# Harley Davidson



## justified (Aug 3, 2018)

MAGA.

http://www.kctv5.com/story/38802270/hundreds-to-lose-jobs-at-harley-davidson-plant-in-kc


----------



## Sheriff Joe (Aug 3, 2018)

justified said:


> MAGA.
> 
> http://www.kctv5.com/story/38802270/hundreds-to-lose-jobs-at-harley-davidson-plant-in-kc


To make an omelette you have to break a few eggs.
You big dummy.

JULY JOBS: +157,000...
Manufacturing +37,000...


----------



## nononono (Aug 3, 2018)

justified said:


> MAGA.
> 
> http://www.kctv5.com/story/38802270/hundreds-to-lose-jobs-at-harley-davidson-plant-in-kc


*Do a little research Justafriedbrain.....*
*They've been bailed out in the past....*
*Gotta keep up with the changing market place,*
*that's the reason for the layoffs....People ain't*
*buying 800 lb American Boat anchors right now.*


----------



## Hüsker Dü (Aug 3, 2018)

nononono said:


> *Do a little research Justafriedbrain.....*
> *They've been bailed out in the past....*
> *Gotta keep up with the changing market place,*
> *that's the reason for the layoffs....People ain't*
> *buying 800 lb American Boat anchors right now.*


Are you saying that amidst this burgeoning economy the type of people that buy Harley's (mostly, working guys, average Joe's) aren't sharing in the prosperity? Gee, I guess it's not really 'trickling down' much eh?

https://www.usatoday.com/story/money/2018/04/13/how-companies-spend-tax-windfall/505122002/


----------



## nononono (Aug 3, 2018)

Hüsker Dü said:


> Are you saying that amidst this burgeoning economy the type of people that buy Harley's (mostly, working guys, average Joe's) aren't sharing in the prosperity? Gee, I guess it's not really 'trickling down' much eh?


*Do a " Little " product research Rodent, your ex fellow employees aren't *
*buying Harleys nearly like they used too....No glory in being a wanna be.*
*So now they are buying UTV's and Big Boats......Go stick your toe in the *
*water....*

*Pssssst....Pontoon Boats too.*


----------



## Hüsker Dü (Aug 3, 2018)

nononono said:


> *Do a " Little " product research Rodent, your ex fellow employees aren't *
> *buying Harleys nearly like they used too....No glory in being a wanna be.*
> *So now they are buying UTV's and Big Boats......Go stick your toe in the *
> *water....*
> ...


That was 30 years ago . . . everyone had a boat, RV and a few other toys back when wages went up and the dollar had some buying power. You continue to show you haven't a clue. The middle class has shrunk as labor unions have been diminished, plain cold fact. I know a lot of people that have sold their Harley because they can't afford their Harley anymore working full-time.


----------



## nononono (Aug 3, 2018)

Hüsker Dü said:


> That was 30 years ago . . . everyone had a boat, RV and a few other toys back when wages went up and the dollar had some buying power. You continue to show you haven't a clue. The middle class has shrunk as labor unions have been diminished, plain cold fact. I know a lot of people that have sold their Harley because they can't afford their Harley anymore working full-time.

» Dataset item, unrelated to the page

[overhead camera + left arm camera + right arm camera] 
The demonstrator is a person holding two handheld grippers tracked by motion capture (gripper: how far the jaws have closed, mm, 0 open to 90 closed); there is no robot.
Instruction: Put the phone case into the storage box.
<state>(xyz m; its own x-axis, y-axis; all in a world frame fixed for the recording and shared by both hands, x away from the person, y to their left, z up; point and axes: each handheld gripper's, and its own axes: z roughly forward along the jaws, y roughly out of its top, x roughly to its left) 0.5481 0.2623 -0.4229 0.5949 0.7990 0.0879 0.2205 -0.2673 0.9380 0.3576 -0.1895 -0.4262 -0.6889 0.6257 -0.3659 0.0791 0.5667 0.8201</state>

*30 years ago my ass.....try about two or three years ago....*

*UTV / Big Boat sales have surged these last three.....*
*Harley Sales tanked about a year or so ago.....*
*Well not tanked, but dropped off enough to create*
*big time worry !*
*Harley Davidson needs to rebrand itself and get away*
*from 800 lb anchors.....if they tap into the Youth market*
*tastes they will be fine, if Willie continues to live in*
*the past then the product will be a thing of the past.*

*Where are you posting from.....under some rock out*
*of touch with reality........geeeeezzzz...*


----------



## Hüsker Dü (Aug 3, 2018)

nononono said:


> *30 years ago my ass.....try about two or three years ago....*
> 
> *UTV / Big Boat sales have surged these last three.....*
> *Harley Sales tanked about a year or so ago.....*
> ...


You are just making up as you go along  . . . that and did you just admit wages got even more stagnant, "*about two or three years ago...."*?


----------



## nononono (Aug 3, 2018)

Hüsker Dü said:


> You are just making up as you go along  . . . that and did you just admit wages got even more stagnant, "*about two or three years ago...."*?




*Are you really that dense ....Really !*

*Time marches forward, people age, you need to *
*open your eyes and become aware....Shit Rodent...*
*The sky is up, the dirt is below...orient yourself...*


----------



## Hüsker Dü (Aug 3, 2018)

nononono said:


> *Are you really that dense ....Really !*
> 
> *Time marches forward, people age, you need to *
> *open your eyes and become aware....Shit Rodent...*
> *The sky is up, the dirt is below...orient yourself...*


So you are good with wages stagnating even more under Trump, got it.


----------



## nononono (Aug 3, 2018)

Hüsker Dü said:


> So you are good with wages stagnating even more under Trump, got it.


*How are wages stagnating ......Puleeeeeze.*

*By the way .....your hair is on fire.*


----------



## Bruddah IZ (Aug 4, 2018)

Hüsker Dü said:


> So you are good with wages stagnating even more under Trump, got it.


What else is in the Compensation package?


----------



## Bruddah IZ (Aug 4, 2018)

justified said:


> MAGA.
> 
> http://www.kctv5.com/story/38802270/hundreds-to-lose-jobs-at-harley-davidson-plant-in-kc


Thank you Local Union for representing 450 HD workers.  MAGA


----------



## Bruddah IZ (Aug 4, 2018)

Hüsker Dü said:


> Are you saying that amidst this burgeoning economy the type of people that buy Harley's (mostly, working guys, average Joe's) aren't sharing in the prosperity? Gee, I guess it's not really 'trickling down' much eh?
> 
> https://www.usatoday.com/story/money/2018/04/13/how-companies-spend-tax-windfall/505122002/


If you knew how to read financial statements you would see that the money has always trickled up, after having flowed down.


----------



## nononono (Aug 4, 2018)

Harley needs to embrace NEW market trends and innovation much quicker than 
they are pretending to....

*The " Hells Angels " " Sons of Anarchy " image is NOT what young buyers*
*are looking for......that's just a fact of progression.*


----------